Lo stato pensa bene allora di aumentare le tasse per coprire le mancate entrate, e così via verso il ciglio dell'abisso.
 
Possibile che questa causalità circolare che porta al declino sia così difficile da spezzare? Evidentemente sì, se l'unica cosa che Monti è riuscito a realizzare in fretta e furia è stato solo un aumento delle tasse.
Ormai il sistema è consolidato e siamo destinati a vedere il nostro bel paese peggiorare sempre di più.
Se penso poi che le nostre tasse servono a mantenere tutto il sottobosco che gira attorno alla politica che si declina in tanti settori pubblici, in tantissimi enti inutili, in tante consulenze ad amici degli amici non riesco a capire come gli italiani sopportino tutto questo.
 
Sono capaci di andare in piazza in pratica per qualsiasi cosa tranne che per difendere il diritto a non essere vessati dallo stato e dall'Agenzia delle Entrate.

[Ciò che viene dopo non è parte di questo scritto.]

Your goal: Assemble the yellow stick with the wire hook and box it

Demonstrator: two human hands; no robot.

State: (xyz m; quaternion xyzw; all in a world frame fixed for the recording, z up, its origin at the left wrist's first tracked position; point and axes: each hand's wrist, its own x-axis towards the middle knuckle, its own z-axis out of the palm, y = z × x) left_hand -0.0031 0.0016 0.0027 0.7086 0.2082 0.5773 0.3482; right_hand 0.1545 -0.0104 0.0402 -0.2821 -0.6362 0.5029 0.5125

Il diritto vituperato e squartato proprio da quello stato che dovrebbe fondarsi su di esso, non solo ci rattrista ma ci fa capire che molto tempo passerà prima di cambiare le cose.
Caduto il fascismo nel '43 avevamo veramente avuto la possibilità di diventare cittadini, oggi con questa Italia incapace di far sperare in un futuro migliore ai suoi giovani, alle sue donne, ai suoi poveri, perché solo i poveri hanno voglia di cambiare il mondo, ci tocca mandar giù il declino ormai evidente senza che un segnale di cedimento si veda in chi è attaccato ai propri privilegi egoistici e che spera sempre di fare le riforme a spese degli altri.